La palma se la llevan Ana Mato, Fátima Báñez, Cristóbal Montoro... en fin, la fila azul del Congreso, pero toda la podredumbre asignada a la clase dirigente chorrea sobre los trabajadores rasos. En Génova, de vez en cuando suena el teléfono y alguien suelta un 'hijos de...', o una pregunta con retranca '¿Ahí es dónde dan sobres?'. También llegan faxes con sobres pintados. Cuando entran a trabajar, suelen recibir insultos: «¡Chorizos! ¡Ladrones!». «Ya estamos acostumbrados», admite un empleado. Del arco político español, no se libra nadie. Los sobres de Bárcenas son el estigma popular. La cruz del PSOE, además de los casos de corrupción en los que se ha visto envuelto, como los ERES falsos, es la herencia de Zapatero, la situación en la que dejó el país en 2011. Un exministro del PSOE se llegó a ver acorralado en un supermercado con sus hijos de la mano. Los catalanes también se llevan lo suyo: a los independentistas los mandan fuera de España cuando están en Madrid. Y allí ponen verdes a los centralistas. De la mala leche no se salva ningún partido. Les echan en cara el 'amiguismo', el golferío, el ascenso sin dar palo al agua, la 'dedocracia', las dietas y los privilegios: la nube de palabras asociada a la clase política. A toda entera.

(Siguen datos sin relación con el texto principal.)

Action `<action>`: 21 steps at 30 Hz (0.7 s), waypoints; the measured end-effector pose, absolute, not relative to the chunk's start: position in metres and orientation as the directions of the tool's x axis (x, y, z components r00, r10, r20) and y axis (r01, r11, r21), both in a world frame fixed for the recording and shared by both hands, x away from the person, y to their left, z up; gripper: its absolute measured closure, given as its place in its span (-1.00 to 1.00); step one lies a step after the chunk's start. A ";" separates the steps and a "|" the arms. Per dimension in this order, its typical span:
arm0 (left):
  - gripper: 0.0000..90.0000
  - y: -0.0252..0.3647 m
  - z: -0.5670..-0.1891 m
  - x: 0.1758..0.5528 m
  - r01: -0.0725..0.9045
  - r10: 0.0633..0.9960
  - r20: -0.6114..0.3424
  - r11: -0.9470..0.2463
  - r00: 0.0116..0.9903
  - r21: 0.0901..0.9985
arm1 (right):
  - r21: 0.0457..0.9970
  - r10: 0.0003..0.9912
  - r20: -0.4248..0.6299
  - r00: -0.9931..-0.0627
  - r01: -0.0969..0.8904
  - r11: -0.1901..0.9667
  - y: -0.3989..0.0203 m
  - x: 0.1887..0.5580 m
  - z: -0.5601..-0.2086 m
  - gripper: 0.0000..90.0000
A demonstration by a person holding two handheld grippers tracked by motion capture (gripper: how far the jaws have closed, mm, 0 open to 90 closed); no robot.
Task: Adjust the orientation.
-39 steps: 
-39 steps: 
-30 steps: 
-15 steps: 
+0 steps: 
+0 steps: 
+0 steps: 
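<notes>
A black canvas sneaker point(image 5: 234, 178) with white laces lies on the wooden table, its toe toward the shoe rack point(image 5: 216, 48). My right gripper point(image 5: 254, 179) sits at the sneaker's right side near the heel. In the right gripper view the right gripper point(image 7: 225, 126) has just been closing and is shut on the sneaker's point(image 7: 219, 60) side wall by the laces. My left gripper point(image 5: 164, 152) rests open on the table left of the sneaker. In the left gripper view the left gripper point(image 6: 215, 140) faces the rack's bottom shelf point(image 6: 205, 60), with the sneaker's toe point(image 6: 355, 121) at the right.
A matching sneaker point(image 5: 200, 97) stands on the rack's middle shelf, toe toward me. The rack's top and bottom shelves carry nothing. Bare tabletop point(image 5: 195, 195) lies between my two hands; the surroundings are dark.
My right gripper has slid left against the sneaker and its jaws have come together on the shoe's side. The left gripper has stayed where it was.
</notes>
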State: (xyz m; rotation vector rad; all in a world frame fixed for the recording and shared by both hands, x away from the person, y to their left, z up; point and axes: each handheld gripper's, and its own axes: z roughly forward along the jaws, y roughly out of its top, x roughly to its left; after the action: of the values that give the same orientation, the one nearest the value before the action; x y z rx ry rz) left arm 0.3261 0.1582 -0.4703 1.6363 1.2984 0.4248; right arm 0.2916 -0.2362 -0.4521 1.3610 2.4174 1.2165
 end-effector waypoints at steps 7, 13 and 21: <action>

Bárcenas prendió la chispa

Las miradas de enojo, las amenazas, las humillaciones (a un dirigente valenciano le lanzaron huevos la semana pasada) son la punta de un enorme iceberg que amenaza con abrir el casco -si no lo ha hecho ya- de los grandes partidos. Ellos lo perciben de primera mano. «No es un problema de ahora, ni propio de una sola formación», admiten fuentes del PP. Lo notaban hace tiempo, pero la primera portada sobre los supuestos sobresueldos de Luis Bárcenas abrió la veda. En Génova admiten que es «comprensible, por la situación de muchos que lo pasan mal, pero también injusto».

La secretaria general, María Dolores de Cospedal, fue más audaz en sus comentarios en el encuentro que organizó 'The Economist' hace cuatro días. «Esto de tirar al político -dijo- yo sé que es un deporte muy entretenido para muchos, pero, al final, es por lo que hemos luchado tanto en nuestro país: por un sistema democrático y una democracia representativa».

No es fácil que cale su mensaje. Un dirigente provincial del PP admite que «la gente está harta. Es normal, pero hay líneas que no conviene traspasar. Cuando te increpan o sientes la agresividad delante de tu hijo no es agradable. Esa es una espita que más vale no abrir nunca, porque no se sabe dónde puede terminar la cosa».